Sunday, March 24, 2013

Literacy Debates


Gee brings power in society into the discourse about literacy, and the political atmosphere he describes  encourages the types of approaches to education in place due to economic gaps. The basic skills centered learning and what Gee calls a more innovative approach depends on the attitude formed toward students from different economic backgrounds. From what I have observed, school districts with more funding tend to focus on the education of the student, tend to trust students, and students who excel are encouraged to take on more challenging tasks and coursework. School districts with less funding focus more on discipline than education, are suspicious of students, and students who do well are as neglected as students who need more guidance in certain subjects. Additionally, the students from the latter category are often accused of cheating when they accomplish tasks with more ease than expected and are asked to "show their work" in situations where the students from the wealthier districts are simply assumed to be "gifted." From Gee's perspective, this is a matter of education failing to democratize. There is also the component of lowered expectation for the districts and schools where students are not expected to do well.
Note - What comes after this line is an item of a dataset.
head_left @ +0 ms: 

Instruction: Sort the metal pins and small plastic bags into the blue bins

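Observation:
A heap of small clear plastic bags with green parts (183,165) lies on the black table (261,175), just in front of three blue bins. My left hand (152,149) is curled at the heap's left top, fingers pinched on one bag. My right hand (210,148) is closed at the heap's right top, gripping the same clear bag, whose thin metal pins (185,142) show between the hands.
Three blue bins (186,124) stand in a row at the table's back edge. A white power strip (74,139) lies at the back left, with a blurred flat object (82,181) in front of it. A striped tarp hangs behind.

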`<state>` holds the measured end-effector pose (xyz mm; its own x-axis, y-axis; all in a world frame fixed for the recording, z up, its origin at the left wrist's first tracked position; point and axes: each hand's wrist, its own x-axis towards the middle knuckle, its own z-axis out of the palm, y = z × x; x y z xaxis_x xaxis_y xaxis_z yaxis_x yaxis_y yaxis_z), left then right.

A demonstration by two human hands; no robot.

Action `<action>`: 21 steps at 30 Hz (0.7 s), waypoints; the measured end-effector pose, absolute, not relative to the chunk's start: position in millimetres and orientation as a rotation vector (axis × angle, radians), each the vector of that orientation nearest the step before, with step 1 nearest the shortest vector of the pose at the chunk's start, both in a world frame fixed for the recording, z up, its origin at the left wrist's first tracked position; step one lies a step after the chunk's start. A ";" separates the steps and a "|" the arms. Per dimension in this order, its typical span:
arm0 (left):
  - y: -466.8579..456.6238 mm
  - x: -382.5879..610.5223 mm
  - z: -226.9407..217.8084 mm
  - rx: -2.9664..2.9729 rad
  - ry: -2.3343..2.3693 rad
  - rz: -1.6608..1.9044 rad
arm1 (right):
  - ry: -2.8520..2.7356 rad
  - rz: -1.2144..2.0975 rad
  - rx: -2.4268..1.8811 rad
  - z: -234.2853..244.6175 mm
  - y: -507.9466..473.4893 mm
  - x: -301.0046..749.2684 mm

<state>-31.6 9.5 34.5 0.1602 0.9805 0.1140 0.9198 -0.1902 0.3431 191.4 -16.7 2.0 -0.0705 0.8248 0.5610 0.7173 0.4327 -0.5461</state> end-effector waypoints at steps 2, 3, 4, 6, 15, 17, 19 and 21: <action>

One example from my own experience deals with a standardized writing test that was designed to determine how students will place into high school English classes. We prepared for this test in our English class before entering high school, and our class happened to have a particularly enthusiastic and innovative teacher (from this you can safely assume that she was new and ended up leaving education after a few years). She informed us that our school had a lower set of standards than others for assessment and that she refused to grade us based on those lower standards because she found them patronizing. It was perhaps the first moment in my education when a teacher interrupted her performance to give us information about where we, as students, stood in society. Subsequently, the recognition of situations where the expectations of different kinds of literacy were apparent to me allowed me to analyze my own circumstances, or as Gee states: "One does not learn to read texts of type X in way Y unless one has had experience in settings where texts of type X are read in way Y" (41).

Sunday, March 3, 2013

Methods in Intercultural Rhetoric: Focus on Discourse Analysis and Text Linguistics


In “Social Languages, Situated Meanings, and Cultural Models” Gee refers to language varieties as social languages (registers) and discusses speaking as an act that reveals who we are and what we are doing. Different social languages express different versions of the speaker, which is in conflict with the notion of a stable and constant self with a central identity. This observation in linguistics appears to me as a shift away from the sense of self in modernism. Theresa Lillis’s article “Ethnography as Method, Methodology, and ‘Deep Theorizing:’ Closing the Gap Between Text and Context in Academic Writing Research” contains moments of this struggle with postmodern identity. In example 7, a writer states that when writing in English, one has to imagine how an English person would write. The insider perspective demonstrates the identity split that is on the surface for non-native speakers as opposed to Gee’s example of Jane, who did not recognize the difference in language she brings to various situations. The writer in Lillis’s example composes while aware of the identity that is temporarily taken on in order to produce writing that fits in as the work of an English-speaking person. As an outsider, one’s social identity is easier to make conscious, for everything in the environment is a reminder of this status. As the social identity interacts and intersects with the writing identity, the writer brings many complexities to the composition. How much a non-native speaker of English brings in his or her social languages into speaking and writing depends on the context. In some communities, practices like code switching are acceptable, but if the student is isolated from that environment in their personal, academic, and/or professional life, one identity shifts to make room for a new one. The new identity hopes to communicate more efficiently within its present environment. The language constructs not only identity but self-perception. Given the privileged status of English on a global scale, self-worth is directly connected to how well a student imitates that idea of an English person in Lillis’s article. The speaker or writer measures up his or her own identity in society based on the ability to adjust in communicating with an audience that views him or her as an outsider.